OJP is involved in several school violence prevention efforts. Our Office of Juvenile Justice and Delinquency Prevention supports the Hamilton Fish Institute on School and Community Violence, which is a national resource for developing strategies to combat school violence.

Our National Institute of Justice is working to develop, test, and evaluate school safety technologies, such as eye-scanning devices, which have been pilot-tested in three New Jersey schools.

We’re also working to strengthen the link between schools and law enforcement. A training program for school resource officers and a training initiative targeting teachers, parents, students, and law enforcement personnel are intended to help create safe school environments.

And we recently released our annual study of school crime indicators, which we published jointly with the Department of Education.

Boys and Girls Clubs and HAY

We’re working in many other ways to support youth safety and development. We know that supporting youth and their families benefits all of us, and our partnership with Boys and Girls Clubs provides mentors and safe havens for young people.

I recently visited THEARC, also know as the Town Hall Education Arts and Recreation Campus in southeast Washington, DC.

This center houses the Boys and Girls Clubs of Greater Washington and other groups dedicated to helping the families in this community build a better quality of life. In addition to offering a “home away from home” for the neighborhood’s children and offering dance classes, music instruction, and academics, the center provides entertainment because it is the local movie theater--there isn’t any other theater in the area.

We’re also part of the First Lady’s Helping America’s Youth Initiative.

We helped to develop a HAY community guide that offers tips for communities on building partnerships and assessing needs and resources.

You can find the guide at HelpingAmericasYouth.gov.

Human Trafficking

Now, I’d like to change our focus and talk about an international issue that concerns all of us.

When we think of a global marketplace, we usually think of trade in the commodities that advance economic, political, and social progress – science, technology, and medicine, for example. We generally do not consider international commerce as an avenue for human exploitation and degradation.

Sadly, an illicit market powered quite literally by the sweat and blood of innocent victims is thriving, and it has found its way to our shores.

Every year, between 600,000 and 800,000 people are transported across international borders to be systematically abused, sexually exploited, and brutalized. As many as 17,500 people are trafficked into the United States, where they are forced into prostitution, sweatshops, and domestic servitude. Most of these victims are women and children. Half are under the age of 18.
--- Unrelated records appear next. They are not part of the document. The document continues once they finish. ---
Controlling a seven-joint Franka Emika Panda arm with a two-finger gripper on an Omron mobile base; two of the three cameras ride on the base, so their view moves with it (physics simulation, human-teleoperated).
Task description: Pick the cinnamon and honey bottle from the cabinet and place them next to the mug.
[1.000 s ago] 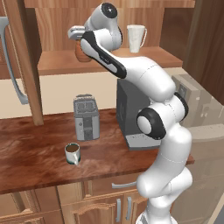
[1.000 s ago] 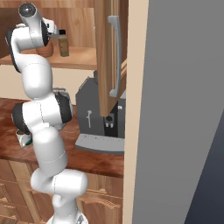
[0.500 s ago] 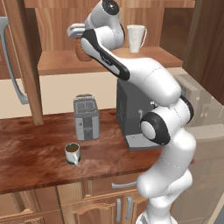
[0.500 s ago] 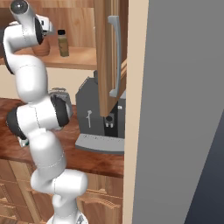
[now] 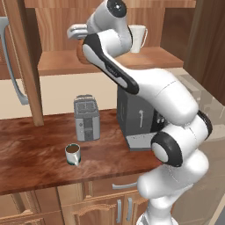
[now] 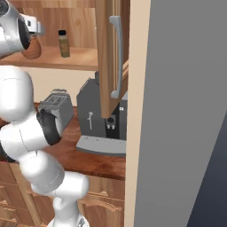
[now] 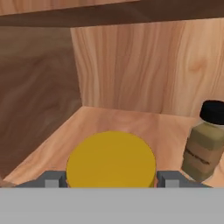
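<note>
Arm risen higher, end effector (image 7: 111,180) astride yellow-lidded honey bottle (image 7: 111,161)

cabinet (image 7: 131,118) shelf bearing honey bottle (image 7: 111,158), cinnamon (image 7: 203,142), white cup (image 5: 137,38)

Glossy white arm (image 5: 145,83), dark joints

The honey bottle (image 7: 111,159) shows a flat yellow lid, and in the right base view its body is orange-brown; right beside it the cinnamon (image 7: 204,142) is brownish-olive with a black cap. The cabinet (image 7: 144,65) is reddish-brown wood with a paler, streaky wood-grain back panel, and a plain white cup (image 5: 137,38) stands on its shelf to the right. Down on the dark, mottled red-brown counter (image 5: 30,154), the mug (image 5: 73,154) is white with a dark brown inside, the toaster (image 5: 86,117) is silver-grey and the coffee machine (image 5: 136,121) dark grey.
</note>
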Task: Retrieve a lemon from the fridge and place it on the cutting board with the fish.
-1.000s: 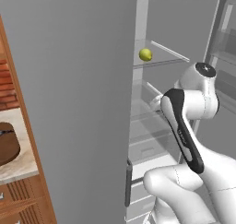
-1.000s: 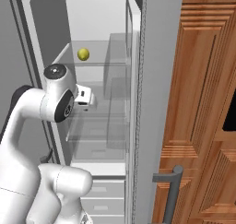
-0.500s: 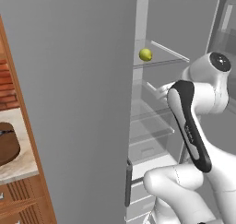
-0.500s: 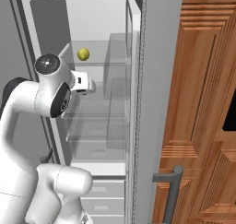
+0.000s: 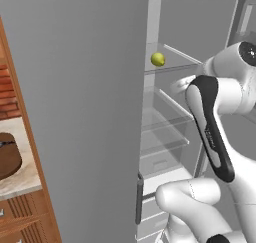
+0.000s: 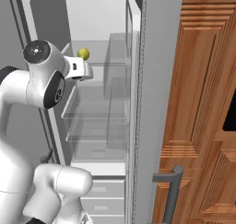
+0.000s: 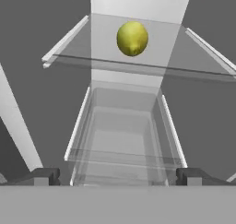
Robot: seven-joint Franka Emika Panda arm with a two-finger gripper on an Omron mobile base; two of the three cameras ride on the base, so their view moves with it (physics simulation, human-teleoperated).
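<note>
Lemon [image 5: 158, 59] location, left base view: upper centre of the frame, resting on a clear glass shelf [image 5: 172, 68] inside the open fridge [image 5: 195, 17]. The white arm rises from the lower right, and its wrist end points toward the shelf edge from the right. The grey fridge door [image 5: 80, 112] fills the left half of the frame. A dark brown cutting board [image 5: 7, 154] is cut off at the left edge; no fish can be made out on it.

Right base view: the lemon [image 6: 83, 54] sits at upper left, just beside the white hand, which covers part of it. The gripper's fingers cannot be made out here. A wooden cabinet [image 6: 203, 103] fills the right side.

Hand view: the gripper [image 7: 118, 177] has its jaws spread wide, empty, with the two dark tips far apart at the bottom corners. The lemon [image 7: 132, 38] lies above and slightly right of the midpoint between the tips, farther in on the glass shelf, apart from both. Its shape is nearly round, so no long axis constrains the grasp. Judgement: the coming move requires the hand to rise to shelf level and advance. The shelf's rear is hard to read through the glass.
</note>
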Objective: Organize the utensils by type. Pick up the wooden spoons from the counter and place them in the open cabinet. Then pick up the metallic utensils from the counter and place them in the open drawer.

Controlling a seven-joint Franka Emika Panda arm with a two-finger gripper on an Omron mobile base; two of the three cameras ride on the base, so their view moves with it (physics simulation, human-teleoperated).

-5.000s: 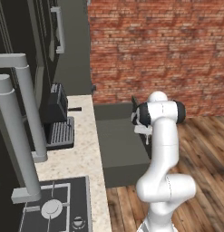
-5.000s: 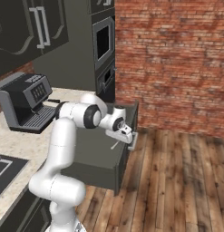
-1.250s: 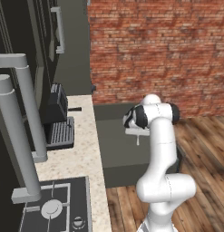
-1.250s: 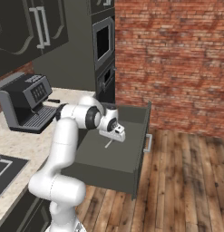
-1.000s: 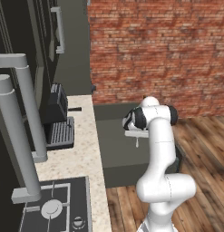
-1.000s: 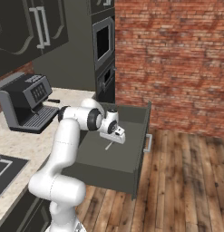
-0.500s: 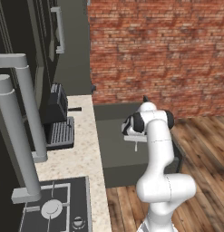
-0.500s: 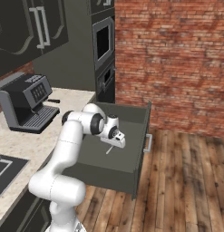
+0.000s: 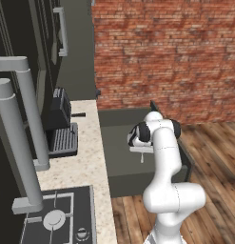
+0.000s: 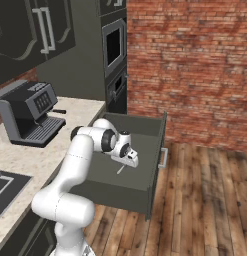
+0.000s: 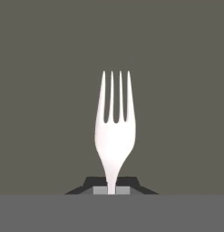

In October, we held a national conference to address the atrocity of human trafficking. Hundreds of law enforcement officers, prosecutors, victim advocates, and others came together in New Orleans to discuss our progress in fighting this form of modern day slavery and to develop strategies for continuing that fight.

At the conference, we announced funding to support anti-trafficking task forces that will root out trafficking enterprises and provide much-needed services to victims.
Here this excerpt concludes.